- _Required work_
From first line to last, transcribe the listing exactly and skip any image.

________________________________________

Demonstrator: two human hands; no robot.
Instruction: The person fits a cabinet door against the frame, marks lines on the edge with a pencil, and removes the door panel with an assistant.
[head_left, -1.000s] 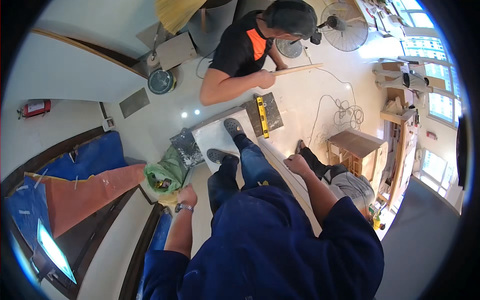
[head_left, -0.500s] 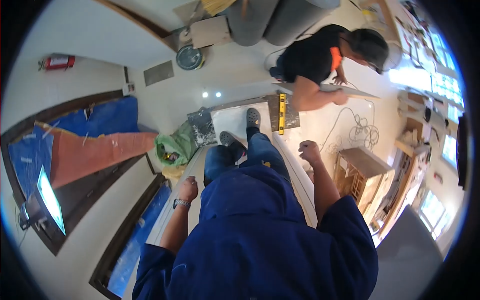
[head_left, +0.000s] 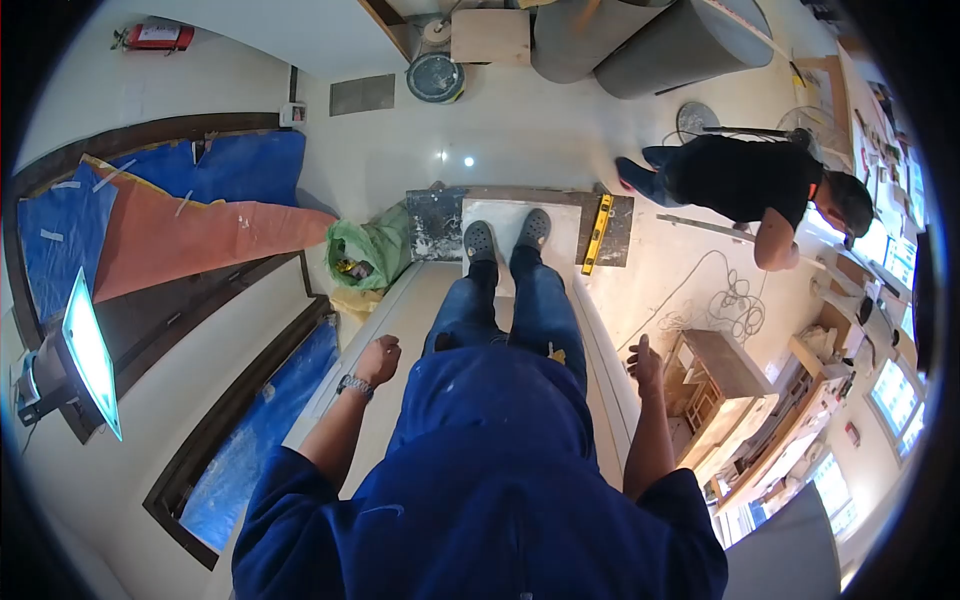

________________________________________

- _Response for this exercise_
Demonstrator: two human hands; no robot.
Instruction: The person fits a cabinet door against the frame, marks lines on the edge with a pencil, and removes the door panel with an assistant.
[head_left, -1.000s] 
[head_left, -0.500s] 
[head_left, +0.000s] 

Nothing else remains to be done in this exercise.